Advantages of the revenue sharing over the federal grants in aid programs?
Constitution requires the National Government to guarantee what to the states?
Percentage of Federal money that make up State and Local government spending each year?
The power of the Federal Government to make grants-in-aid can be traced to which expressed power?
The Three Videos we watched: Fill in the blank questions
1. Federal Wolves at the Door
This story highlights the federal Endangered Species Act, passed by Congress in 1973, which imposes federal mandates on
states to protect animal species that are deemed in danger of becoming extinct. In this story, the state of Idaho is grappling
with a federal mandate that says wolves, an endangered species, must be reintroduced into the state and managed by state
authorities.
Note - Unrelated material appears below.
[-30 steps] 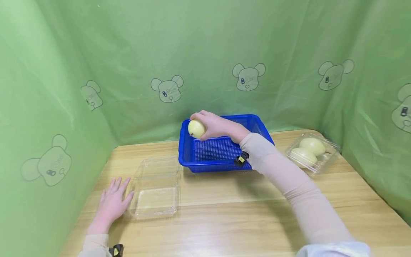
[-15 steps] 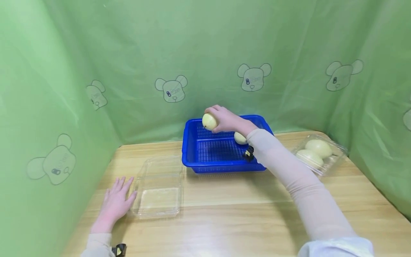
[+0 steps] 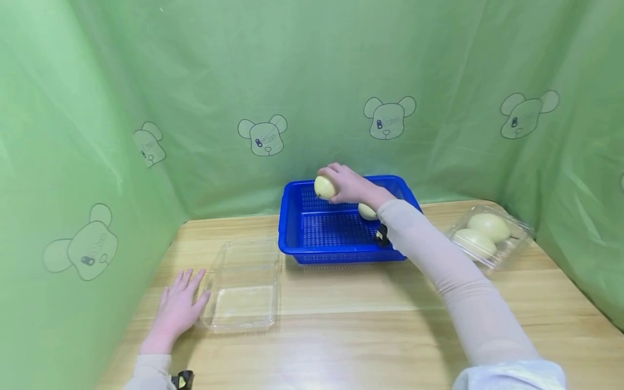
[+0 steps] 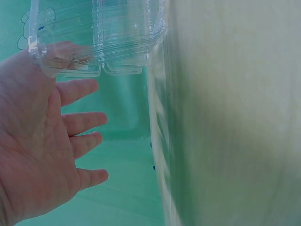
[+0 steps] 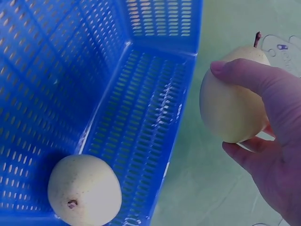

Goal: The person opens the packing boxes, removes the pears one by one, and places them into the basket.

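Observation:
My right hand (image 3: 348, 184) grips a pale yellow pear (image 3: 325, 187) above the back left part of a blue plastic basket (image 3: 312, 250). The right wrist view shows thumb and fingers round this pear (image 5: 235, 101), its stem pointing up. A second pear (image 5: 84, 190) lies inside the basket, partly hidden by my forearm in the head view. My left hand (image 3: 177, 310) has its fingers spread beside a clear plastic clamshell box (image 3: 244, 290), whose lid lies folded back. In the left wrist view the thumb is seen through the clear plastic; whether it touches the box I cannot tell.
At the right of the wooden table (image 3: 341, 336) stands another clear plastic box (image 3: 514, 241) with two pears (image 3: 480, 238) in it. A green curtain (image 3: 312, 65) printed with bear heads encloses the back and sides.
My right hand has lifted slightly, then lowered a little, with the pear still gripped. The second pear in the basket has come into sight. The view has swung slightly left; my left hand stays put.

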### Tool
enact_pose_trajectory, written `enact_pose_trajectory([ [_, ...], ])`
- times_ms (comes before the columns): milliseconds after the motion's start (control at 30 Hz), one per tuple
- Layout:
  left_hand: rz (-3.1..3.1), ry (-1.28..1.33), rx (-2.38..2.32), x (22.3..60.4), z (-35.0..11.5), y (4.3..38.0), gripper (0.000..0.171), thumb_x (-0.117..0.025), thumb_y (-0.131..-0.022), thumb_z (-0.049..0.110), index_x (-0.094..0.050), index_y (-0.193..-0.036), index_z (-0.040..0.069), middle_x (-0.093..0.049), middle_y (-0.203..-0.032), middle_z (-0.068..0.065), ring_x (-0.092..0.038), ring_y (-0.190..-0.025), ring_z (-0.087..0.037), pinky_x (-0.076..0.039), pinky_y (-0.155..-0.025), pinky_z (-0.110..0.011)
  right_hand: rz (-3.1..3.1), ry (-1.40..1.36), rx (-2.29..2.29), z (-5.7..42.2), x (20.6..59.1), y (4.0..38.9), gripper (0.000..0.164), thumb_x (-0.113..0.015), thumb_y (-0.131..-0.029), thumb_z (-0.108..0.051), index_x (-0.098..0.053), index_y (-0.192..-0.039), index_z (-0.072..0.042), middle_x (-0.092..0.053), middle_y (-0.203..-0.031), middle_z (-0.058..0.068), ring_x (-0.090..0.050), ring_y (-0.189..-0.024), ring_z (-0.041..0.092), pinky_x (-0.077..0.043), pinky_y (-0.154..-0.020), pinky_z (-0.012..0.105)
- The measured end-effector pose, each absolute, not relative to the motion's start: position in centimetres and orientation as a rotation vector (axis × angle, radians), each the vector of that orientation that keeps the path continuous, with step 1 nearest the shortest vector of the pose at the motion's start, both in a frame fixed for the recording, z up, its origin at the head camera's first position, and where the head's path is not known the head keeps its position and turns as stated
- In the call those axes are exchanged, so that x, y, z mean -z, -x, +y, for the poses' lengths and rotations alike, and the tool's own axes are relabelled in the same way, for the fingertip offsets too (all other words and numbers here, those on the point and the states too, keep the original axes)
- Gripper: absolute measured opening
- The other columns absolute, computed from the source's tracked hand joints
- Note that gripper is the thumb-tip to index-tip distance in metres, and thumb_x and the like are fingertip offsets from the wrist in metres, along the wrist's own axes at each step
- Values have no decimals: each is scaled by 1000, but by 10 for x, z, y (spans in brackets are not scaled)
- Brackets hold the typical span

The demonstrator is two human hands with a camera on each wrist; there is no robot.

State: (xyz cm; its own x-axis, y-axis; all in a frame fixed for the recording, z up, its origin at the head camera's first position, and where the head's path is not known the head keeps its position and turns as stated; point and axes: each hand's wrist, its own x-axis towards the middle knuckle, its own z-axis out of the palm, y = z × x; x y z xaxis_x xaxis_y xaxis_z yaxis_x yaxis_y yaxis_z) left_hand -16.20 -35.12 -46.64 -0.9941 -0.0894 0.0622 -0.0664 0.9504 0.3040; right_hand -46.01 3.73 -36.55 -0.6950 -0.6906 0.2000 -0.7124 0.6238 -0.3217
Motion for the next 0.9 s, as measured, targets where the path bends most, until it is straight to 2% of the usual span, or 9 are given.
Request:
enact_pose_trajectory([
  [200,-3026,-123,471,469,-352,163,61,-48,-100,36,-30,-152,9,-20,-156,-31,-13,-145,-51,-9,-111,-75,-2846,-1197,-594,42,376,472,79,-83,-73,-16,-44,-142,-13,-44,-141,15,-44,-126,37,-42,-105,58],
  [533,-3025,-134,464,469,-353,165,61,-48,-100,36,-30,-152,9,-22,-156,-30,-14,-145,-51,-10,-112,-75,-2965,-1206,-628,49,382,485,74,-84,-72,-19,-48,-136,-10,-52,-127,19,-54,-111,35,-50,-92,53],
  [900,-3026,-142,464,471,-355,167,61,-48,-100,36,-30,-152,10,-21,-156,-30,-13,-145,-50,-10,-112,-75,-3119,-1128,-598,52,407,500,73,-82,-76,-24,-46,-138,-13,-54,-128,17,-53,-107,32,-48,-84,45],
])
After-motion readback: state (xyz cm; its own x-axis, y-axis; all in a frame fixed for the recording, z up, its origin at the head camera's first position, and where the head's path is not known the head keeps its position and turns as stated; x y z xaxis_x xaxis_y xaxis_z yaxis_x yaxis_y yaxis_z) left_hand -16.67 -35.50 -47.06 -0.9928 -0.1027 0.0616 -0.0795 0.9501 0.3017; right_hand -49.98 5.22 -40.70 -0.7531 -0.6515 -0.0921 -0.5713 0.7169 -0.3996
In the end, despite protests from many Idahoans, the Idaho government realized it must comply with the
national government's mandate
2. Using Federal Dollars To "Buy" Interstate Highway Safety
The federal government sometimes uses grants-in-aid programs to expand into policy areas that are traditionally (and
constitutionally) controlled by the states or local authorities. This story involves federal efforts to impose a national drunk
driving standard, as measured by a .08 blood alcohol level, at the urging of national groups including Mothers Against Drunk
Driving (MADD). In the 1980s, states were put under pressure to adopt the national standard or risk losing millions in
federal highway funds. South Carolina, a state with a long tradition of resistance to federal encroachments on its authority,
has yet to adopt the national standard for its citizens. The story closes in 2002, when the .08 bill died in the South Carolina
State Legislature. As a result of the committee's action, the state has kept its constitutional authority to set its own
standards, but it risked losing 64 million dollars in federal highway funds if it failed to adopt the national standard by 2007.
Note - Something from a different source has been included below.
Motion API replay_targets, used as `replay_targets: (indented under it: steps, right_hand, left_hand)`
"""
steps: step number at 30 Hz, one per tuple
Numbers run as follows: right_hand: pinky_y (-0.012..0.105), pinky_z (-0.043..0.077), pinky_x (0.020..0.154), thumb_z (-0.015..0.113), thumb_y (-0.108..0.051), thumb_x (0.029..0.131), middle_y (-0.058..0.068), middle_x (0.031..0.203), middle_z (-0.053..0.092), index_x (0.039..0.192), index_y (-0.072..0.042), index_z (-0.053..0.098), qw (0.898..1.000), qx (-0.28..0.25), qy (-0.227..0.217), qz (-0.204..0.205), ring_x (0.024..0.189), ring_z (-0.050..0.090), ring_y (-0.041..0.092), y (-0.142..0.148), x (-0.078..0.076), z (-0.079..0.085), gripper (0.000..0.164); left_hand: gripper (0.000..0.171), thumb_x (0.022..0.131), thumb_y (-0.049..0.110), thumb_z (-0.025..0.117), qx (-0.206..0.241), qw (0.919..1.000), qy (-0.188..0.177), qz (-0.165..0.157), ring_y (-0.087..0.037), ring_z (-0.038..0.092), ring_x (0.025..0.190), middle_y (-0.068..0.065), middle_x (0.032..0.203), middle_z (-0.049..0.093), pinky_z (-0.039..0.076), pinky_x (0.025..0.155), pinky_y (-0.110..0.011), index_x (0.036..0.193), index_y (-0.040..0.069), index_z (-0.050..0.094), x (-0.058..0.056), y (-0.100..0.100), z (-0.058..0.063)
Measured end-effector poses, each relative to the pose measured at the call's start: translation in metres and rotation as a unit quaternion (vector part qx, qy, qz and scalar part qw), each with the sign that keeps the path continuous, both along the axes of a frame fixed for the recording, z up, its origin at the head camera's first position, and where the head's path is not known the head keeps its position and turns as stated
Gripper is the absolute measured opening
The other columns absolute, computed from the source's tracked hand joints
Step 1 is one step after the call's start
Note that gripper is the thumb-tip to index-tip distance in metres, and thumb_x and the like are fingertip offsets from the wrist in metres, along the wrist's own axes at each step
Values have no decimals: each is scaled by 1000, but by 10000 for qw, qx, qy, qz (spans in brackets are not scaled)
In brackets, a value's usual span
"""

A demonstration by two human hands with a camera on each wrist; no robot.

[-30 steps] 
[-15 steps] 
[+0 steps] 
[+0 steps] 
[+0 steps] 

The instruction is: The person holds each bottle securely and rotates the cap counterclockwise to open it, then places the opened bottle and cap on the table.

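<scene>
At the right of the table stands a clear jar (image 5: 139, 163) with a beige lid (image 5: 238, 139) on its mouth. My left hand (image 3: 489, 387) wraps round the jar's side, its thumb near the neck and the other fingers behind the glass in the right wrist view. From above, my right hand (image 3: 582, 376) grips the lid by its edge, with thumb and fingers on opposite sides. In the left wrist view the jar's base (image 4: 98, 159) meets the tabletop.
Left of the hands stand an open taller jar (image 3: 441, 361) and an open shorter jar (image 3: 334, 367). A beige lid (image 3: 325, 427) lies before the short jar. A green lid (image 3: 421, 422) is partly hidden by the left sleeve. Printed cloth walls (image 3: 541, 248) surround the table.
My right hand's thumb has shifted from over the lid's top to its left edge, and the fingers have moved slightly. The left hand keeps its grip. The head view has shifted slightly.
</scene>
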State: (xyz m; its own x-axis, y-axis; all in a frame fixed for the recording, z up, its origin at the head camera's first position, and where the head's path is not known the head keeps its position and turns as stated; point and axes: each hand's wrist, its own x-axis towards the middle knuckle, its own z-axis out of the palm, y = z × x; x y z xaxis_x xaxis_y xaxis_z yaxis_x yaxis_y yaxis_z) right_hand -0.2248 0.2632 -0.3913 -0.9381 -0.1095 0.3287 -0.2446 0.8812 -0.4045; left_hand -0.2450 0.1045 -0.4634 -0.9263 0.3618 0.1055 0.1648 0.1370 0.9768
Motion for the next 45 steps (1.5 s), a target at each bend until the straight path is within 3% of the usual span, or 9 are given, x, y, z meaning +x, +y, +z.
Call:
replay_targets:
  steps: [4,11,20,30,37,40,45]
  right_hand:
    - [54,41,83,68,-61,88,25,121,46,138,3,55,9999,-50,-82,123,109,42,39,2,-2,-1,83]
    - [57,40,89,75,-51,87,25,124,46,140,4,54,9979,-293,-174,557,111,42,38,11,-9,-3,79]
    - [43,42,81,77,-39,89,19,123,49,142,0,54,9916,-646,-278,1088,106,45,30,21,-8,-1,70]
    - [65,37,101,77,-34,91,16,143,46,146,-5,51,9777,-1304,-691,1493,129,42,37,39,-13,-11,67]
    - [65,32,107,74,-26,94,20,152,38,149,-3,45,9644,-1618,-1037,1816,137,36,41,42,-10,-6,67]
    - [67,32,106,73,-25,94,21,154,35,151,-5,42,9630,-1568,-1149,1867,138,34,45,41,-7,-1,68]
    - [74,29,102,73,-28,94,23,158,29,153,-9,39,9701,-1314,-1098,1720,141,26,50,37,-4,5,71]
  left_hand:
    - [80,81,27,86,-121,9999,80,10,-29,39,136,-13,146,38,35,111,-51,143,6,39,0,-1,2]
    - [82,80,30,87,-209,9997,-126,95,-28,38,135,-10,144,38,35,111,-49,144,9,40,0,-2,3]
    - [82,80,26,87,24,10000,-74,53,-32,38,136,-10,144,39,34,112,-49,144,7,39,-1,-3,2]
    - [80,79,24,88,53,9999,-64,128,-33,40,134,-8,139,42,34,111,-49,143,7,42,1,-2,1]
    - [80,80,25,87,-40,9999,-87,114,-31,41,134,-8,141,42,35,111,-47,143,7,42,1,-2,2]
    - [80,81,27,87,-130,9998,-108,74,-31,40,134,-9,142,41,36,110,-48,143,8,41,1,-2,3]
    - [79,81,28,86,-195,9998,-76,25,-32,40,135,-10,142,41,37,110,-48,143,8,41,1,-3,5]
When Welfare Depends on Where You Live
This story explores one example of "devolution," a process where the national government reduces its authority over some
issues and shifts power to the states. In 1996, President Clinton signed a welfare reform bill that provided federal funds to
the states in the form of block grants, but allowed states to set their own welfare policies. Supporters of the bill, officially
entitled The Personal Responsibility and Work Opportunity Reconciliation Act of 1996, hailed it as a way to allow states to
determine for themselves how they should assist their citizens, while critics charged that some states were unwilling to or
incapable of providing sufficient help to the people who need it most. In the first five years after the law was enacted, over
one million people, mostly women, went off welfare, while welfare rolls dropped by more than 50 percent nationwide.
However, the aggregate statistics don't reflect significant differences among states in how they have run their welfare
programs and in how successful they are. For example, some states have reduced their welfare rolls by 90 percent, while
others saw much smaller reductions.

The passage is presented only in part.